The summer after high school, I painted houses with one of the guys who went on to create Queer Eye for the Straight Guy. I thought about messaging him a few years ago to ask if I could be the subject of an upcoming episode, but I think I might be beyond repair.
Plus, I don’t have any hair, so what would the hair guy do in my episode? Also, I don’t think my wife would let them remodel our house, which I find reasonable.
Absent any plan for help, I think I’m getting worse. Which I fear is all leading down one path. And that path is terrifying. I don’t even want to go there, but we’ve gotten this far, so here it is…

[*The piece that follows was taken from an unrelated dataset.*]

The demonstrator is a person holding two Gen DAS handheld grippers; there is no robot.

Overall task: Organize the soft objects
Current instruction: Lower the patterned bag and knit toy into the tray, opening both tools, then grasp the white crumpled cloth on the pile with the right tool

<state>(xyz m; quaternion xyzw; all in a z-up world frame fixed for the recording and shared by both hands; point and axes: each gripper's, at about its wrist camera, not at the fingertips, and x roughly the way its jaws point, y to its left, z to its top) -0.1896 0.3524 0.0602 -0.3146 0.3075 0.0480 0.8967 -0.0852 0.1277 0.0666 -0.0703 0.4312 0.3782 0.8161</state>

You know what looks amazing? Medical scrubs. My lord, how comfy and airy and amazing they must feel.
How liberating to know you never have to figure out color matching because it’s the norm for the tops and bottoms to be the exact same color.
To be completely honest, I’d own an entire closet of medical scrubs if I could. But I can’t. I just can’t.
Why? Because it would just make it easier for my family to commit me to a mental hospital, so, alas, I haven’t made the leap.
Yet.
Jon Show lives in Robbins Park with his wife, who he calls “The Mother of Dragons.” Their 15-year-old son is “Future Man” and their 11-year-old daughter is “The Blonde Bomber.” Their dog is actually named Lightning.